When the Black Death wipes out his university town in France, Solomon ben Jacob returns home to German-speaking Strasbourg and furthers his physican's training by helping out Helga, the local midwife and healer. Rica, the daughter of a knight, also comes to Helga for instruction, and for help with her duties as her father's hostess and chaletaine. The two are attracted to each other from their first meeting, but they both know there can be no future for them. Rica's father has betrothed her to one of his men, and even if he had not, Solomon is Jewish. To marry outside his community would cause trouble with the bigoted townsfolk, who are already looking for a scapegoat for the enroaching pestilence. Rica and Solomon's story is the kind of sweeping and poignant narrative you just don't see enough, where time passes, loved ones die, continents are traversed and characters mature before the final Happily Ever After.  

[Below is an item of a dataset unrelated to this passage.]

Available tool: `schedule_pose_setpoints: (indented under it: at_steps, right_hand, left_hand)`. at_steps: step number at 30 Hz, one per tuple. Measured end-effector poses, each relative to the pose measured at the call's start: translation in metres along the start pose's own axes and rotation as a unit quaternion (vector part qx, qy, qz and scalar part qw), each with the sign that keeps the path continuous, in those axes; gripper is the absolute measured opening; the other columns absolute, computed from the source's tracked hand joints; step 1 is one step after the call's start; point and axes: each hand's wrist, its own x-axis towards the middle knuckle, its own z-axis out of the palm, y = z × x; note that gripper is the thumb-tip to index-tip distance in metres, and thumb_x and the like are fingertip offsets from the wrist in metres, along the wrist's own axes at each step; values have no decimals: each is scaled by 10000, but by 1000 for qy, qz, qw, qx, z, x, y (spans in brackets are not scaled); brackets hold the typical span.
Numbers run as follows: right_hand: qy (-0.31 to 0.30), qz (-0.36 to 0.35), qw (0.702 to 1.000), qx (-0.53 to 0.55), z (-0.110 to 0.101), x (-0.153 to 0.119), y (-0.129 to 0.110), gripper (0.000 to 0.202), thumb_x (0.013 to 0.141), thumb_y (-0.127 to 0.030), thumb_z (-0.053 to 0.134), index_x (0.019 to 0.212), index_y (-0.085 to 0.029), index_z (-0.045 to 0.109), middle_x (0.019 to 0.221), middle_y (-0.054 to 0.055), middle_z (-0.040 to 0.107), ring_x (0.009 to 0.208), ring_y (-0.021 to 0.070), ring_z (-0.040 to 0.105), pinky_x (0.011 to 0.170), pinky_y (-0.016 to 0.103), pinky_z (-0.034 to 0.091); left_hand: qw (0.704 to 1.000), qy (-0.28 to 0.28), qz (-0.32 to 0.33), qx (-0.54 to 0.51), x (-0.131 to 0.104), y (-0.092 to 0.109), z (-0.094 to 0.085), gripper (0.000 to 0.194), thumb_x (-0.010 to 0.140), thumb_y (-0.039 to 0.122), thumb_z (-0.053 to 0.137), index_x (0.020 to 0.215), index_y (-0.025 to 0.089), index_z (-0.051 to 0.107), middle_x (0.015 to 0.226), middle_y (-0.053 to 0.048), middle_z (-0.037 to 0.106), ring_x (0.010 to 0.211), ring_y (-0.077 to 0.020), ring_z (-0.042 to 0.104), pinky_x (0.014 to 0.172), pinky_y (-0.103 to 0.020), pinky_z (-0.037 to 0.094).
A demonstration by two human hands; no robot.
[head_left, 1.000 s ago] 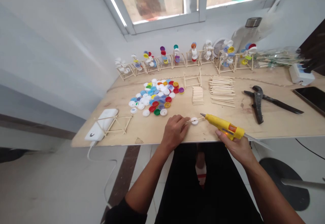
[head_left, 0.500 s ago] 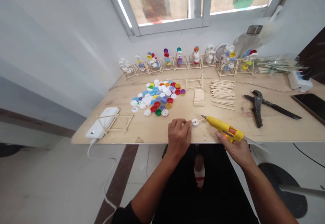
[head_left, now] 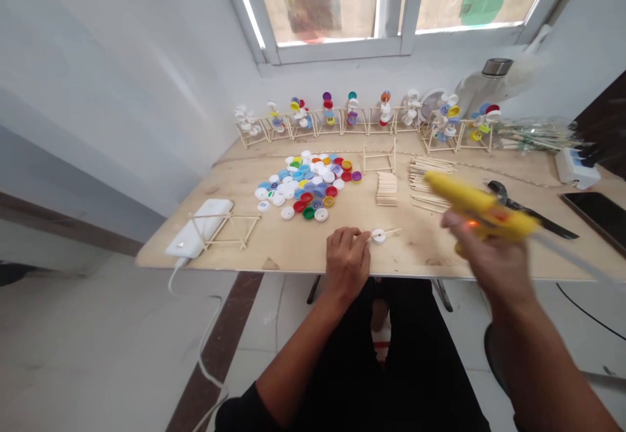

What makes it exceptional, though, is that this saga is combined with with unusually progressive depictions of gender. Many of the heroes of classic romances are Tarzanesque, both in their speech and their treatment of women. Solomon, by contrast is eloquent and erudite, as well as being respectful of Rica's autonomy. Although there is no outright villian, even those who mistreat or attempt to control the female characters are three-dimensional characters, who exhibit remorse and depth of  feeling. Rica herself is a self-possessed heroine who doesn't need to be saved over and over again, but isn't adverse to asking for help when she needs it. And it wasn't just gender that Samuel dealt with compassionately, but religion as well, and from this sprung some of the book's most interesting insights.  

Overall, Bed of Spices was a definite keeper, the kind of book that absorbs you so thoroughly that your mind keeps wandering back to it after you've finished. Previously, when people  told me that romance novels are plotless drivel with no literary value and asked why I waste my time on them when I'm "really otherwise quite intelligent" (yes, somebody said that to me), I've asked them to come back and finish the discussion after they've read a book by the likes of Joanna Bourne, Meredith Duran, Courtney Milan or Judith James.  Nobody's ever actually sought to overturn their preconceptions, of course, but I will now add Bed of Spices to my mental list of reading required before people are allowed to badmouth the genre.  

And now, meine gute Freundinnen (that's nominative feminine plural, in case you were wondering, and if there are any guys reading this then that's just tough luck), I'm off to memorise three tables worth of adjective endings.  Wish me Viel Glück!